Buck: Yes, I think the standard template for a travel book or an adventure book is more, "Oh, I really know what I’m doing. I’ve been mountain climbing for years. I’m really experienced." And you know, my template for this book was, "We don’t know what the heck we’re doing but were just going to see if we can make this work." The Trail Pup was typical of that. It was the provisions cart which we pulled behind the wagon which allowed us to be free and independent of motorized support. I was so proud of it. It was such a great thing. I had all these Civil War books and I looked up provision carts. We built it, hooked it to the wagon, and basically our 2,000-mile, four-month trip across the West was a process of watching this beloved Trail Pup of mine fall apart at every step of the way.

Pauline: You start the book by saying naiveté is the mother of invention and you didn’t realize how much naiveté you had that you thought you could undertake this journey. 

Buck: I think we became real pioneers. The depiction of pioneers is rugged individuals. They’re tough, they know what they were doing, they could handle anything. In fact, when you read my book, you see that everybody was making it up as they went along. 

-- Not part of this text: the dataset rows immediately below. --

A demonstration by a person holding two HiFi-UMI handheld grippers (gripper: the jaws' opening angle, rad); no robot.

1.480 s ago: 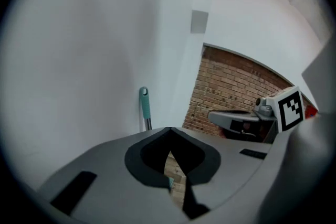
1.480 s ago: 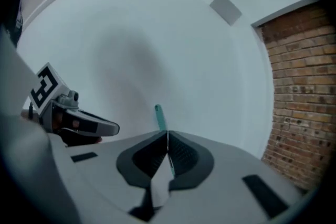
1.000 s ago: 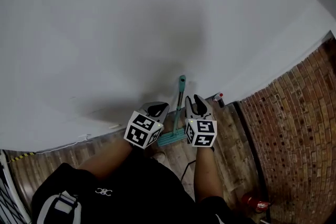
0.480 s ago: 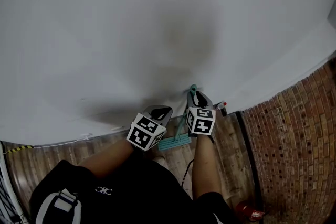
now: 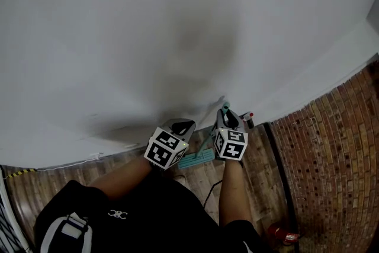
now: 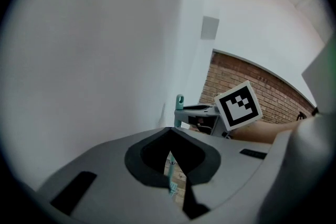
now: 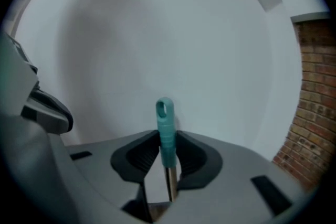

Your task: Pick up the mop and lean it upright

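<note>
Mop (image 7: 166,123): slim metal shaft with a ribbed teal plastic grip ending in a hanging loop; it stands between the right fingers, the loop rising above their tips
Right gripper (image 7: 167,139): smooth grey shell, dark ribbed pads; jaws closing, pads touching the teal grip on both sides
Left gripper (image 6: 169,129): same grey shell; fingertips together, gripping nothing
Wall (image 5: 177,21): smooth matt white, just beyond both sets of fingertips
Floor (image 5: 71,178): wood planks
Brick wall (image 5: 331,157): rough red brick, off to the right of the right fingers
Head view only: the flat rectangular teal mop head (image 5: 195,158) on the planks, below and between the two grippers
Left gripper view only: a sliver of shaft and planks through the slit behind its closed tips; the loop beyond them, beside the right gripper's black-and-white marker cube (image 6: 239,105)
Right gripper view only: the pad ribs, and teal plastic giving way to bare metal behind the fingertips
</note>
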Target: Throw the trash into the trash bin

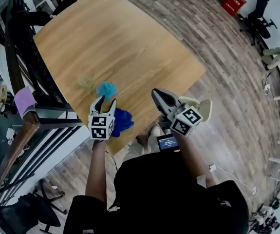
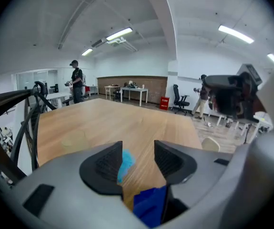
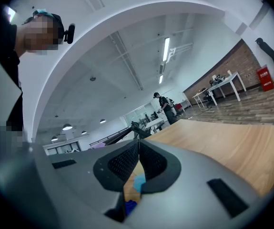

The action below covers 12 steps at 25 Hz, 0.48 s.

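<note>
Spread wide on the left gripper (image 1: 105, 101), tilted down toward the crumpled light-blue trash (image 1: 106, 88) on the wooden table (image 1: 130, 43), just ahead of the tips and untouched, probably lined up to close round it. Pinched shut and empty on the right gripper (image 1: 155, 93), held aside (likely to leave room). Under the left, at the table edge: a dark blue object (image 1: 123, 121), possibly the bin, though unclear.

The left tool (image 1: 105, 100) hides part of a dark blue thing (image 1: 123, 121) at the tabletop's (image 1: 130, 43) near edge. A pale patch (image 1: 85, 81) nearby is too blurred to identify.
</note>
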### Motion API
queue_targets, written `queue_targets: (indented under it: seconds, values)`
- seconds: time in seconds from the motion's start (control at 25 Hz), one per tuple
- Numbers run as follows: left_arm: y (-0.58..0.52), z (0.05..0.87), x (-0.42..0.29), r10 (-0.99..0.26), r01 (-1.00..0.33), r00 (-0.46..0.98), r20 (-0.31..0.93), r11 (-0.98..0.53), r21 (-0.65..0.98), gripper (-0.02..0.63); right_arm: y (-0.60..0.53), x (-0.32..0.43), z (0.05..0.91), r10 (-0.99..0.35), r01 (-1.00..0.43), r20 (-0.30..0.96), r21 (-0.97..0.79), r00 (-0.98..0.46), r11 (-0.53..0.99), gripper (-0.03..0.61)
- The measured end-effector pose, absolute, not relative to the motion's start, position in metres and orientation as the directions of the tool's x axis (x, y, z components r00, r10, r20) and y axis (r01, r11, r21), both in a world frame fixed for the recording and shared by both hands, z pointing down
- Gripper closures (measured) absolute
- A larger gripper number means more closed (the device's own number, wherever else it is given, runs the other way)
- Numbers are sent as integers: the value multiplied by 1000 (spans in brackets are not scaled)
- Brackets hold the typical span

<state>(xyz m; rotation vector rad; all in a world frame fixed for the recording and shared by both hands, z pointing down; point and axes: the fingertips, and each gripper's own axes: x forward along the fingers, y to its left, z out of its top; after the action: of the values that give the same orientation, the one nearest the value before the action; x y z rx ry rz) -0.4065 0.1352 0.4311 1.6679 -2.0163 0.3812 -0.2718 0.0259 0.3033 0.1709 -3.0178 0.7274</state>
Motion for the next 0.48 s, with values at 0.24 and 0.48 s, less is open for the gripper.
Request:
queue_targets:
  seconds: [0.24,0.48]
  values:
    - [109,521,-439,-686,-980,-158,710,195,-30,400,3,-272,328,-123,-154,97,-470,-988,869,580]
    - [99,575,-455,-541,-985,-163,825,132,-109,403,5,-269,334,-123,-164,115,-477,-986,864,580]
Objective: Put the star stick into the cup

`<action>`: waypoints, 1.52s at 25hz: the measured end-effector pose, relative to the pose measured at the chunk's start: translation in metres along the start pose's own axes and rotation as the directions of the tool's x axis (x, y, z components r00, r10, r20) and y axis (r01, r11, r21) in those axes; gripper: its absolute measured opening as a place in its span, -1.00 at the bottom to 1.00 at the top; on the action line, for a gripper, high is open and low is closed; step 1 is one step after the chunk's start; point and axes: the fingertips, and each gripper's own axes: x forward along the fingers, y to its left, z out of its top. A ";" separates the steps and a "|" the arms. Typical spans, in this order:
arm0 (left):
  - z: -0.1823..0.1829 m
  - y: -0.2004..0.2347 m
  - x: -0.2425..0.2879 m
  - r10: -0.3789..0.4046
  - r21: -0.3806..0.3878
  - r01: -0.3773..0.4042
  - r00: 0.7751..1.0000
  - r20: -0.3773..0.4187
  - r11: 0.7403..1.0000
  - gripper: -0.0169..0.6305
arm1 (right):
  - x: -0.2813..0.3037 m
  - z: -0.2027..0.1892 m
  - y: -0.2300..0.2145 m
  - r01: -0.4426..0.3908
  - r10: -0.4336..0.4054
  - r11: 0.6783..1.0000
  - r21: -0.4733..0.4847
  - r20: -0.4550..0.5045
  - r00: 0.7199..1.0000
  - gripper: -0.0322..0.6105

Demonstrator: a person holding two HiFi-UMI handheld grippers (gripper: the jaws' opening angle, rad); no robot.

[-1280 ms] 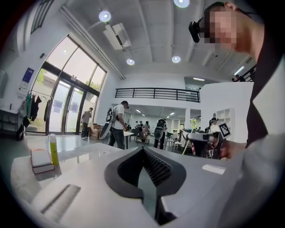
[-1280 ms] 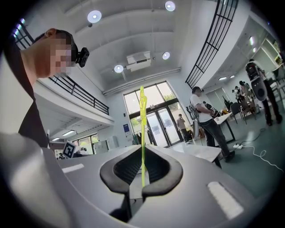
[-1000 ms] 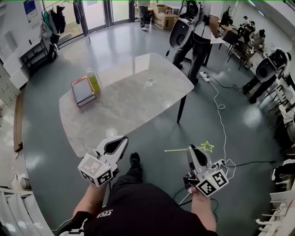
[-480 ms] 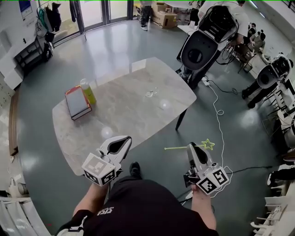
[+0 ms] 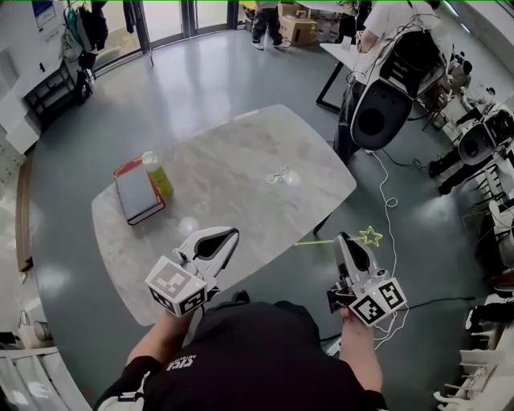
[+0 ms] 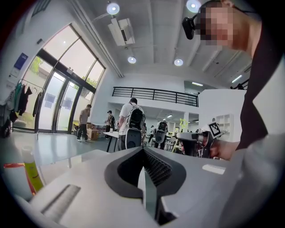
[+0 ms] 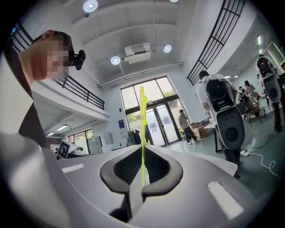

Pauline: And that many of them didn’t make it. Many were killed along the trail. It was a serious business.

Buck: Disease and the river forts were the most dangerous, and of course we didn’t get cholera, but everything else that happened to the pioneers happened to us. You learn that accomplishing something isn’t always about knowing what you’re doing. It’s about the willingness to fend for yourself when you have made mistakes. 

Pauline: Do you have any other journeys planned to write about, or is this it for a while?

Buck: This isn’t it for a while. I’ve got a nice big river adventure coming along. It’s all about rescuing a part of forgotten American history. 

This interview was broadcast on our weekly Frommer's Travel Show on nationwide radio.